1. This is NOT the way to get a cheap horse.  Just like adopting a dog or cat from a shelter - expect uncertainty - this animal may have issues that are unforeseen by even the most knowledgable rescue worker. You are offering an animal in need a chance for a better life. There may be health issues related to neglect and abuse.  That said - even a horse that looks shaggy and neglected, with grooming and care can shine up and respond well in a short time.  These pictures were taken only a couple of months apart.  The second one was taken only 3 weeks after we adopted April.

2. Be prepared to learn: every day, I learn new things both about and from our horses.  And be prepared to have your horse not "match" what you just learned about horses. i.e. "Horses do not like to go into enclosed spaces."  So, I left the door open to the house so that I could mop the floor on one of the first days of spring.  April was supposed to be mowing the lawn…. 

April, soon after adoption, ignoring my
spastic attempts to "train" her

April, at liberty in a 3 acre property looking
attentive and wanting to be with me!

3. Don't expect your horse to run to greet you at the gate the first day - many of them have had negative experiences with humans. Trust takes time to build.  But when that day happens - it's amazing. 

My Mom's Reaction to "the News"

Henry & April
4. Make sure that your family and loved ones are on board - having a horse can impact your personal life in unexpected ways.  Your vacation may be canceled because your horse colics, you may have conflicts with your loved ones who don't share the same interest.  It can also draw you closer together as a family activity.

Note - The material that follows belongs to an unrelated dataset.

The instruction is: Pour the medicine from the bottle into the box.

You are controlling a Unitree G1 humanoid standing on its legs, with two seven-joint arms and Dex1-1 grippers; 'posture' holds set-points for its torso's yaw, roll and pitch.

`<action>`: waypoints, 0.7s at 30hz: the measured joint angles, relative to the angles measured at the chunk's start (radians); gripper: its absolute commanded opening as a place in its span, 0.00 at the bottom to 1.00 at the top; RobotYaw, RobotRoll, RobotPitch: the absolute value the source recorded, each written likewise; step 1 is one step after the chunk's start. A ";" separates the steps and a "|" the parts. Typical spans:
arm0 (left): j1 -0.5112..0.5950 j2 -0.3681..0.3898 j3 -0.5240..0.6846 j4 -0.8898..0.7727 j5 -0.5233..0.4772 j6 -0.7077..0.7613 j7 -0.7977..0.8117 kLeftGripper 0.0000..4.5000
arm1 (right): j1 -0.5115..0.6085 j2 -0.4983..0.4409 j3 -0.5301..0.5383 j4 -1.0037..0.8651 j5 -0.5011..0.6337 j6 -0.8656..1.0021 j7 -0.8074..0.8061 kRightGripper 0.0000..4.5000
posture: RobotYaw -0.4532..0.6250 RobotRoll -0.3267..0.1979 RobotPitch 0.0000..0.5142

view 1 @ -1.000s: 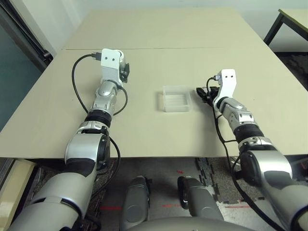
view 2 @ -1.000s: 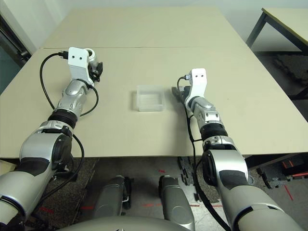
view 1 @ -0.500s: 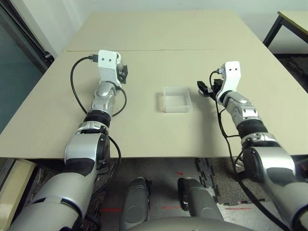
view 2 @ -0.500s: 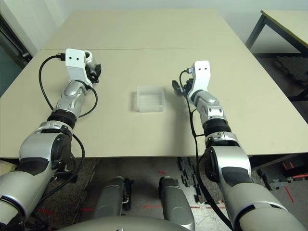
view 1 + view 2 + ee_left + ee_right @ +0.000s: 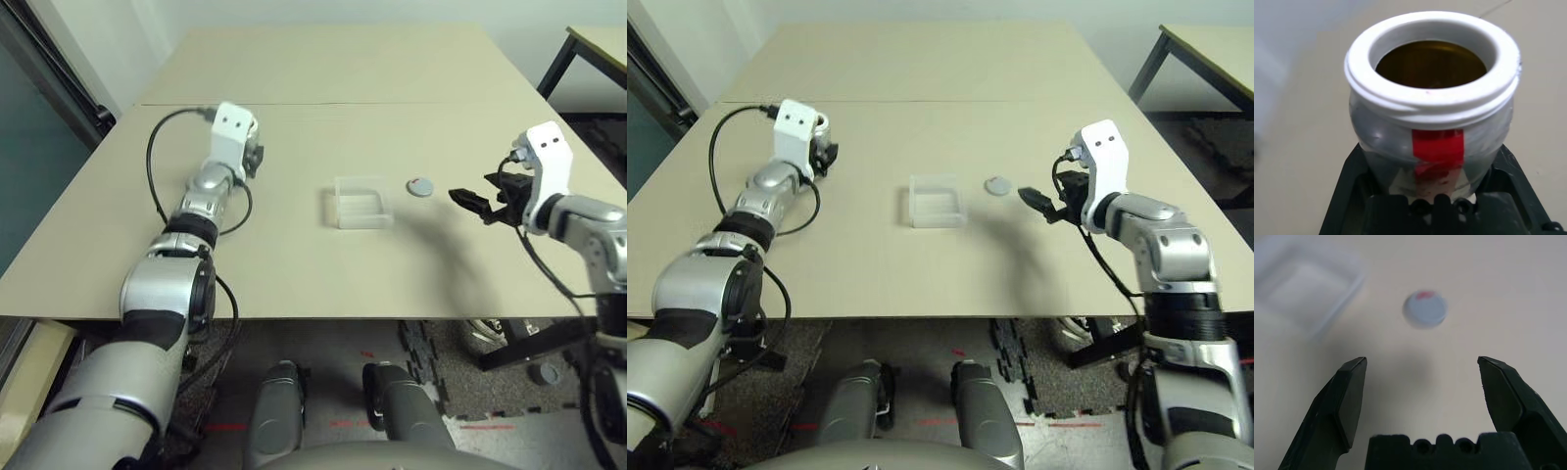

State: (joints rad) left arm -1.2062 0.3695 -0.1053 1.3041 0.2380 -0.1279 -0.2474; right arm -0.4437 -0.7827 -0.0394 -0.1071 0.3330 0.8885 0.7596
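The small silvery-grey cylindrical bottle (image 5: 1432, 105), with its white rim and a strip of red tape down the front, sits pinched between the two black fingers of the left gripper (image 5: 1432, 196), held above the far left of the beige table (image 5: 294, 245) with its mouth uncovered, apparently so it can be carried over and tipped. Its round grey cap (image 5: 420, 186) with a red mark lies flat on the table just to the right of the shallow square box of clear plastic (image 5: 361, 202), close beside it but not touching, out of the pouring path. The box stands near the table's middle, well apart from the bottle, so the pour has not begun. The right gripper (image 5: 1422, 382) hangs above the table to the right of the cap, fingers spread wide and holding nothing. Inside the bottle only a dim amber-brown hollow shows; whether any pellets lie there cannot be made out. From the head views the wrist housing largely hides the bottle.
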 measured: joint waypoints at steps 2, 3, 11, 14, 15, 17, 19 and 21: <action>-0.027 -0.005 -0.071 0.009 0.073 -0.025 0.002 0.56 | -0.001 0.000 0.054 -0.028 0.007 0.013 0.036 1.00 | 0.37 0.62 0.15; -0.036 -0.010 -0.103 0.011 0.103 -0.034 0.003 0.56 | -0.001 0.002 0.078 -0.033 0.007 0.015 0.046 1.00 | 0.37 0.62 0.15; -0.174 -0.067 -0.485 0.052 0.485 -0.128 0.101 0.56 | -0.098 0.022 0.267 0.032 -0.086 -0.030 0.075 1.00 | 0.35 0.62 0.11; -0.249 -0.093 -0.626 0.050 0.629 -0.167 0.183 0.56 | -0.132 0.052 0.294 0.051 -0.108 -0.055 0.082 1.00 | 0.35 0.62 0.10; -0.271 -0.103 -0.678 0.050 0.682 -0.180 0.223 0.56 | -0.136 0.060 0.303 0.062 -0.115 -0.063 0.084 1.00 | 0.35 0.62 0.10; -0.283 -0.116 -0.739 0.050 0.745 -0.190 0.271 0.56 | -0.138 0.070 0.308 0.080 -0.127 -0.068 0.084 1.00 | 0.34 0.62 0.09; -0.283 -0.128 -0.811 0.054 0.814 -0.201 0.308 0.56 | -0.141 0.081 0.310 0.097 -0.139 -0.072 0.084 1.00 | 0.34 0.62 0.09; -0.285 -0.142 -0.880 0.055 0.882 -0.207 0.346 0.56 | -0.151 0.096 0.313 0.114 -0.148 -0.074 0.084 1.00 | 0.33 0.62 0.10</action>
State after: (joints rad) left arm -1.4908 0.2275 -0.9854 1.3594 1.1202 -0.3349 0.0986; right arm -0.5945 -0.6865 0.2736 0.0072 0.1846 0.8149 0.8437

"Hmph" based on my grandma - particularly when she saw snakes on TV
5.  Just like child rearing - everyone has an opinion.  We have been told that a saddle with a full quarter-horse tree should fit a draft horse.  We have been told we are being too firm and too soft with horse discipline. That their diet was wrong.  I have had many well-meaning "experts" give me advice that sounded…crazy!  Sound familiar?  Get a small circle of trusted advisors and follow their advice.

Clallam County Fair Draft Horse pull "competition" - all of the competitors helped each other
6.  Get help!  One great thing about the horse community is the general willingness to help out - and hiring a trainer might be the best money you ever spent.  It can save you so much time, energy and grief.

Hawthorne Sticks Out His Tongue-Again!!!
I taught Hawthorne to stick out his tongue, and I pull it...
Which means that whenever I go to picture of him, that's
what he does... (sigh- he really is a handsome horse)
Hawthorne stuffed into the XXLarge trailer that
we were lucky to get for @ $1,200 with lots o' dings

7.  Horse care can be both cheaper and more expensive than expected.  We have paid as little as $4 per bale of hay and as high as $15 per bale.  Our horses eat roughly a little less than a bale a day.  Then there's supplements, worming, farrier service, teeth floating (What is that? where a horse's teeth are filed so they can eat properly, who would have thunk?), tack, a trailer and truck to get them from one place to another, and hay storage.  Suggestion:  buy enough to hay to get you through the winter and store it - Eastern Washington hay in late spring can cost an arm and a leg.  Buy local.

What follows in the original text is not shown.